MARCH AIR RESERVE BASE, Calif. - The sun beat down on everyone on the flight line as hot wind whipped through the area, unimpeded by the wide open space. A typical day at the March Air Reserve Base flight line, but the activity on the tarmac on April 28th, 2017 was anything but typical. Two aircraft with their engines still running were parked uncharacteristically close together as crews from each aircraft switched airplanes. This ‘hot swap’ was one of the procedures the Aeromedical Evacuation Squadron (AES) were practicing during the 2017 Sierra 3 exercise, an exercise both logistically challenging and extremely rewarding.
“The Sierra 3 exercise helps us understand our capability and readiness. Our mission is to evacuate wounded and injured from the field, so time is extremely important. From alert to launch, we try and practice all aspects of our mission so that we can become better as a team” said Maj. Aldrin Poblete, OIC, 452D Aeromedical Evacuation Operations Team.
The 452D AES hosted the Sierra No. 3 training event to showcase and integrate 5 AE Reserve Squadrons in flying operations on 3 different aircraft to include the C-17, C-130 and KC-135. During the event, the AES stood up an Aeromedical Evacuation Operations Team (AEOT) and provided valuable support training for all visiting AE Squadrons while supporting the flying mission. In addition to the AE mission they also utilized a Critical Care Air Transport Team (CCAT) and a visiting Flight Surgeon which were all included in the flying operations and training. Overall, the exercise saw in excess of 85 visiting and local reservists from multiple squadrons and bases.
“Our command center is the brain if you will. It’s comprised of members from all different AE units,” Major Poblete added. “We try to integrate all units in every team so that we are working in a real world environment, full of individuals from all over.”
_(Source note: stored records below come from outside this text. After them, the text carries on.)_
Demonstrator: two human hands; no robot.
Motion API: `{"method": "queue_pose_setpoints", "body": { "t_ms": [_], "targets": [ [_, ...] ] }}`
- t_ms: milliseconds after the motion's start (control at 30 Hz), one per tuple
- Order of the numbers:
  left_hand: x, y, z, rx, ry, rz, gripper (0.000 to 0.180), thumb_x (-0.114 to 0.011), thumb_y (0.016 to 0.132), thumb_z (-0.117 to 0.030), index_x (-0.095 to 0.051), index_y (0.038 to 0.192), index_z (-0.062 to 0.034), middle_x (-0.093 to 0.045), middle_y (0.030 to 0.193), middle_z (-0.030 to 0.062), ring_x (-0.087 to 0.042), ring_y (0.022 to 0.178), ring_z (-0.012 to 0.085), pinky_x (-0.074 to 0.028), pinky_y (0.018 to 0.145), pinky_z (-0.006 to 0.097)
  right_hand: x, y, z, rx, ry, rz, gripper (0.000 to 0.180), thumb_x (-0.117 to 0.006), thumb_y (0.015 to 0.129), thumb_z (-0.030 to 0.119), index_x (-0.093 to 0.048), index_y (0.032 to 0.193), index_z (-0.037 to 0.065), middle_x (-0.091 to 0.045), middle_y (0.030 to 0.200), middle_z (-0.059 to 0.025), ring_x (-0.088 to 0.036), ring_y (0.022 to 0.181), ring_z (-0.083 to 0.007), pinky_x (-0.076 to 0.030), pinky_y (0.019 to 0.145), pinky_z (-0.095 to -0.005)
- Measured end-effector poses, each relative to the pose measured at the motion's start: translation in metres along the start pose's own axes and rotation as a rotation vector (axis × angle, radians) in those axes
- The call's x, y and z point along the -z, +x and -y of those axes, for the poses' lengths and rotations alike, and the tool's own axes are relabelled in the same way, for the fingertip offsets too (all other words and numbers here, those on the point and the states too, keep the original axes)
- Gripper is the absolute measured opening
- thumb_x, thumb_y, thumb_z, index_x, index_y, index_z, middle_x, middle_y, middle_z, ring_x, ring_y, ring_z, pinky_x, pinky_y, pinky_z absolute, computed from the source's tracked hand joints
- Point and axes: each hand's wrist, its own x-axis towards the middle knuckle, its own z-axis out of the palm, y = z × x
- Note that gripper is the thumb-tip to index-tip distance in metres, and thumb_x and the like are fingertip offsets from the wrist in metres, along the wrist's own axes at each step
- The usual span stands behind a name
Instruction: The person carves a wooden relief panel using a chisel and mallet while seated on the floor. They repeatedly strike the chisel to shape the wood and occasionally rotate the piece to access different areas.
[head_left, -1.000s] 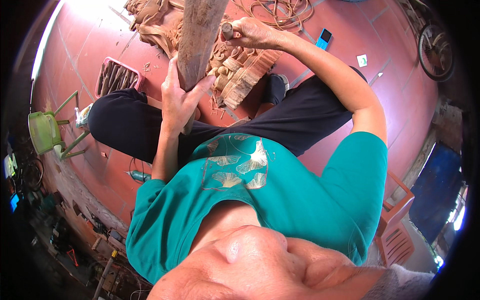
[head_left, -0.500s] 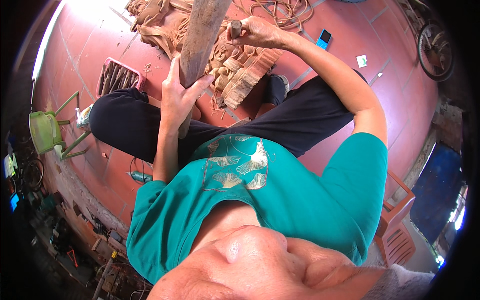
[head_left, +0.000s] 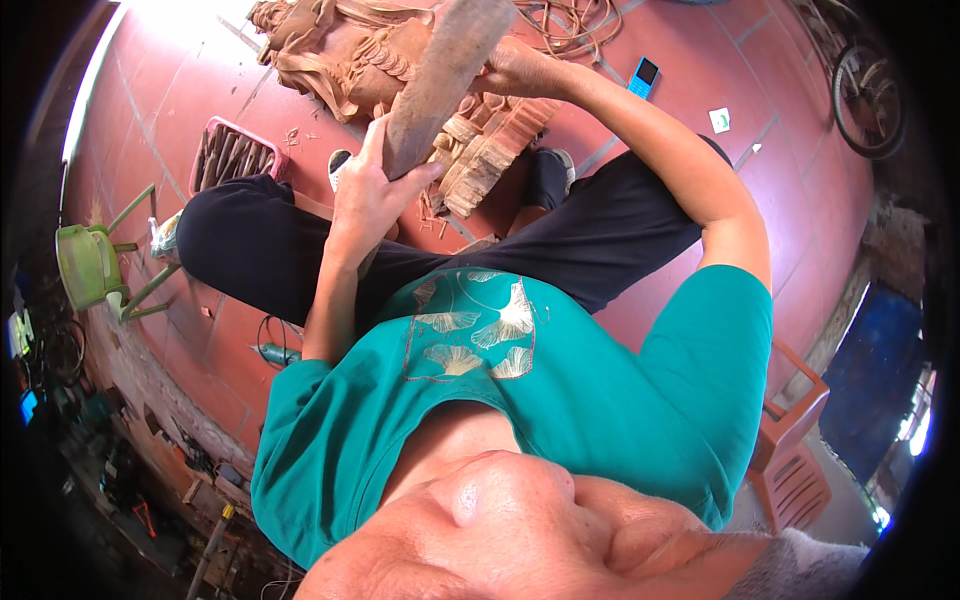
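My left hand (head_left: 368,195) is wrapped round the lower part of a flat wooden mallet (head_left: 445,85), its thumb along the near side. The mallet rises slanting over a carved wood relief (head_left: 500,150) on the floor between my legs. My right hand (head_left: 520,70) is closed on the far side, over the upper edge of the carving. The mallet hides its fingertips and the chisel they grip; only the round butt end of that chisel showed a moment ago. Figures and folds are cut deep into the brown carving (head_left: 320,50).
Left of the carving stands a pink basket (head_left: 283,160) of chisels. Beyond it are a green stool (head_left: 88,265) and a corded power tool (head_left: 280,354). To the right lie a blue phone (head_left: 644,78), a white card (head_left: 720,120) and a coiled cord (head_left: 575,30). A chair (head_left: 795,440) stands behind.
The mallet has swung to the right and now covers the chisel's butt end and my right fingers. My left hand has shifted slightly right with it; my right hand stays nearly in place.
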Motion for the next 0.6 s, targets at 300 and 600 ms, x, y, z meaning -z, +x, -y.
{"method": "queue_pose_setpoints", "body": {
  "t_ms": [300, 600],
  "targets": [
    [-0.001, 0.004, -0.011, -0.033, -0.085, -0.073, 0.065, -0.082, 0.086, -0.023, -0.049, 0.135, 0.0039, -0.073, 0.101, 0.0206, -0.072, 0.092, 0.0269, -0.055, 0.085, 0.036, 0.01, 0.004, 0.015, -0.193, -0.085, 0.146, 0.019, -0.074, 0.088, 0.019, -0.071, 0.102, 0.007, -0.064, 0.077, -0.0084, -0.065, 0.073, -0.0242, -0.051, 0.069, -0.0372],
    [0.006, 0.0, 0.013, 0.099, -0.301, -0.078, 0.058, -0.081, 0.085, -0.018, -0.055, 0.132, 0.0023, -0.072, 0.103, 0.0111, -0.067, 0.092, 0.0176, -0.053, 0.085, 0.033, 0.018, 0.009, 0.03, -0.462, 0.147, 0.15, 0.005, -0.07, 0.094, 0.005, -0.069, 0.098, 0.002, -0.07, 0.096, -0.0023, -0.067, 0.092, -0.0124, -0.055, 0.085, -0.0293]
  ]
}}
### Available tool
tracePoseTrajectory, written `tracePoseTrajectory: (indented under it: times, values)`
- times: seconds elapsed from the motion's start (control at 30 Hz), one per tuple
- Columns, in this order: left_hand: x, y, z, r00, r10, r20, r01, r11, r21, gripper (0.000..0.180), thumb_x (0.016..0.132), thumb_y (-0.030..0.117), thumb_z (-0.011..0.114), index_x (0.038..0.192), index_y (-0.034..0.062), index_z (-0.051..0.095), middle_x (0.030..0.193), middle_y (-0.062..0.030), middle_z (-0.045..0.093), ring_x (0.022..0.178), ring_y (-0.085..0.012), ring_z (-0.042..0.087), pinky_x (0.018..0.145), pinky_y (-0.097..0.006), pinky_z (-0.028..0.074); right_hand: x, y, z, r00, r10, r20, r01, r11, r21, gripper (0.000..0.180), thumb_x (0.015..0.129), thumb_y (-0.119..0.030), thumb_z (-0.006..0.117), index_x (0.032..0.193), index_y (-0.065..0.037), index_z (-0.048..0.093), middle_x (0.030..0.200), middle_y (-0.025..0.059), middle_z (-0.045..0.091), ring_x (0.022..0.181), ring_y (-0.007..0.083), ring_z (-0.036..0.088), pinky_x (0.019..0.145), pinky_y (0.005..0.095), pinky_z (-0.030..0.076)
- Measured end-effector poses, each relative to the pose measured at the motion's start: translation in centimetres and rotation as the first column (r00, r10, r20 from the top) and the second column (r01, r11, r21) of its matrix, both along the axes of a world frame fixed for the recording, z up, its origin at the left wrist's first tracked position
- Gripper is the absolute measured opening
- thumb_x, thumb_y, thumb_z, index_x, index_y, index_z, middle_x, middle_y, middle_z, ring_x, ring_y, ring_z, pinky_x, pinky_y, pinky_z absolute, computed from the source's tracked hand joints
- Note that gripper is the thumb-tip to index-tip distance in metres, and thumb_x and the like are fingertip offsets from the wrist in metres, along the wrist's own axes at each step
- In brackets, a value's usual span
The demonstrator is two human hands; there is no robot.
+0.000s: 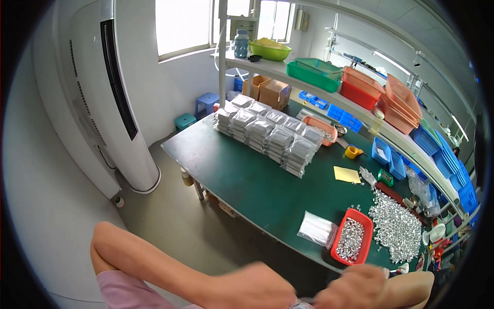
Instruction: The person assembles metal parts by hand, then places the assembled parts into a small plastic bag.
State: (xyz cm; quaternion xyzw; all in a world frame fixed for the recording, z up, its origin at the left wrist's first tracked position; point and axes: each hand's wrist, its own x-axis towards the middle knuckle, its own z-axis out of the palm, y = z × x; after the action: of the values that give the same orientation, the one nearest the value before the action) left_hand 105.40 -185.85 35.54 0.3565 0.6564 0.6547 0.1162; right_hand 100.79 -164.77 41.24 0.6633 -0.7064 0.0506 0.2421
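Low in the picture, close to my body, my left hand [257, 286] is curled closed and blurred by motion. My right hand [352, 289] is also closed, a little to its right. A sliver of something greyish and shiny [301, 305] shows between the two hands, cut off by the lower edge; its kind is unclear. Just beyond my right hand, a red plastic basket [368, 242] holds many small silvery metal parts [351, 239]. Left of this basket lies a stack of clear plastic bags [317, 229]. A large heap of the same silvery parts [396, 226] spreads to the right.
The green-topped table [231, 180] carries rows of stacked, filled clear bags [270, 129] at the back. A yellow card [347, 174] and a yellow tape roll [352, 151] lie farther in. The shelf above bears green [314, 74], red and blue baskets. An air conditioner [110, 98] stands left.
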Motion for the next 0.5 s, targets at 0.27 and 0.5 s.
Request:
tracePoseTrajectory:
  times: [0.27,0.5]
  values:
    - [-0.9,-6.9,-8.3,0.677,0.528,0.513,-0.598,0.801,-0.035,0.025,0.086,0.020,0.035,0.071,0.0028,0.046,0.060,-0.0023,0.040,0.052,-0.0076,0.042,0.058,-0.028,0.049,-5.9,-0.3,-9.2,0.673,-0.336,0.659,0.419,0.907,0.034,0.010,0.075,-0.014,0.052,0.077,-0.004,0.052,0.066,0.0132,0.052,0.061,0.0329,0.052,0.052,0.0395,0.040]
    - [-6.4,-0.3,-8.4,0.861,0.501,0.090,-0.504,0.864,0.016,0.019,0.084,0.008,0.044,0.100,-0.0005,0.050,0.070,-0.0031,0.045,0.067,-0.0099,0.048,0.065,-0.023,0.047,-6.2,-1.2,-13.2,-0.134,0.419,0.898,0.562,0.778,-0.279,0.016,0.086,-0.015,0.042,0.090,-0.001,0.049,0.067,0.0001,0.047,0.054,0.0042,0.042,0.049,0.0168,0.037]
The overall success of the training event was contingent upon the interconnectivity of all the squadrons involved. Team cohesion was a paramount goal during every stage of the exercise, from inception to completion. Advanced command teams worked well ahead of the exercise date to ensure all communication issues were mitigated as much as possible.
“It was hard to get it all together because there are so many moving parts during an event like this,” said Lt. Col. Philip Conmy, Chief Nurse, 452D AES. “One of our main focuses is keeping visibility on operational risk management. “In an austere location, we all need to be on the same page to keep everyone safe.”
A resounding the success, Sierra 3 indeed showcased the lifesaving capabilities our AES personnel bring to any austere operation. All personnel involved agreed that the event was a stepping stone in the right direction towards a ‘one team, one fight’ mentality.
“Seeing the crews from different squadrons work together really gives us a sense of accomplishment. We enjoy the challenge and feel that much more prepared for any real world scenario,” Maj. Poblete said. “Our airman, especially our new ones, are trained to a very high standard. The harder we train, the more we learn to coordinate our people, the more we can be flexible and efficient.”